Gubuku – Pernah nggak sih kamu lagi scrolling Instagram, TikTok, atau baca website kekinian, terus nemu tulisan yang font-nya punya lekukan bolong atau “coakan” aneh di sudut-sudut hurufnya? Contohnya kaya huruf “M”, “N”, atau “W” yang sudut dalamnya kaya “dipotong” atau dicoak.
Kalau kamu pikir itu glitch atau typo, kamu salah besar. Itu namanya Ink Trap! Desain font yang tadinya diciptakan buat teknologi cetak era purba ini, sekarang malah jadi tren typography paling hype di dunia desain digital. Kok bisa estetika jadul ini mendadak balik lagi dan disukai anak muda? Yuk, kita bedah!
Apa Sih Ink Trap Itu? (Spoiler: Dulu Biar Gak Belepotan!)
Biar gampang dibayangin, Ink Trap (jebakan tinta) itu adalah sudut siku-siku atau lekukan dalam huruf yang sengaja dipotong atau dibolongin.
-
Fungsi Aslinya: Zaman dulu, waktu koran atau buku masih dicetak pakai kertas murah dan tinta basah, tintanya sering “bleber” (bleeding) di sudut-sudut huruf yang sempit. Akibatnya, huruf kaya “A” atau “K” bakal kelihatan blobor dan gak terbaca.
-
Solusinya: Para type designer zaman dulu bikin “jebakan” berupa lobang kecil. Jadi pas tintanya meleber, tinta itu bakal ngisi lobang tersebut. Hasil akhirnya? Hurufnya kelihatan pas, tajam, dan nggak bleper pas kering.
Mengapa Ink Trap Bikin Gen Z Jatuh Cinta di Layar Digital?
Di era layar OLED, Retina Display, dan smartphone canggih, kita jelas gak butuh lagi yang namanya “jebakan tinta”. Tapi anehnya, designer zaman now justru makin makin gila buat tonjolin fitur ini. Ini alasannya:
1. Estetika Brutalisme & Anti-Mainstream Gen Z itu paling cepat bosan sama desain yang serba rapi, polos, dan terlalu “corporate minimalism” (kaya font Arial atau Helvetica yang dipake di mana-mana). Ink trap ngasih kesan edgy, sedikit cyberpunk, dan punya karakter raw atau unfiltered yang terasa lebih jujur.

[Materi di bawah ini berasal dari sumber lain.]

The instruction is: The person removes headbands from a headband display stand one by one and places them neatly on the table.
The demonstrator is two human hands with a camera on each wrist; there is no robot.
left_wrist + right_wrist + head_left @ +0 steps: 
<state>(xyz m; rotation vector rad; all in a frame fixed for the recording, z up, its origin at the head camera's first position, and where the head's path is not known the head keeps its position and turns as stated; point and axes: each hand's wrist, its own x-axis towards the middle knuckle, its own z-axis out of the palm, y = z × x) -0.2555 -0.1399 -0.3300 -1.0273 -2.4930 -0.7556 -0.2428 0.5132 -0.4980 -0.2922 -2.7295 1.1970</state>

2. Bikin Desain UI/UX Punya “Personality” Layar HP kita itu dipenuhi ratusan aplikasi yang tampilannya mirip-mirip. Dengan make typeface ber-ink trap di judul (heading) atau poster, visual sebuah aplikasi/brand langsung kelihatan mencolok, futuristik, dan estetik banget buat di-screenshot lalu masukin IG Story.
3. Ironi Nostalgia: Retro Meets Future Anak zaman sekarang suka banget sama hal-hal nostalgia (analog, kamera Y2K, kaset pita), tapi digabungin sama gaya futuristik. Ink trap adalah jembatannya: teknologi cetak abad ke-20 yang di-remix buat layar digital abad ke-21.
Cara Pakai Ink Trap Biar Desain Kamu Nggak Alay
Buat kamu yang mau nyoba pake font ber-ink trap di konten digital, UI design, atau feeds media sosial, ini tips ringkasnya:
-
Pakai buat Heading/Judul Besar: Ink trap itu poin utamanya ada di detail. Kalau dipake di judul ukuran besar, “coakan”-nya bakal kelihatan keren dan estetik.
-
Hindari buat Paragraf Panjang: Jangan pake font ink trap ekstrem buat teks bacaan (body text) yang ukurannya kecil, bikin mata cepat capek!
-
Rekomendasi Font: Coba cek font kaya Inconsolata, GT Neue Graphik, atau Deepfak buat eksperimen visual kamu selanjutnya.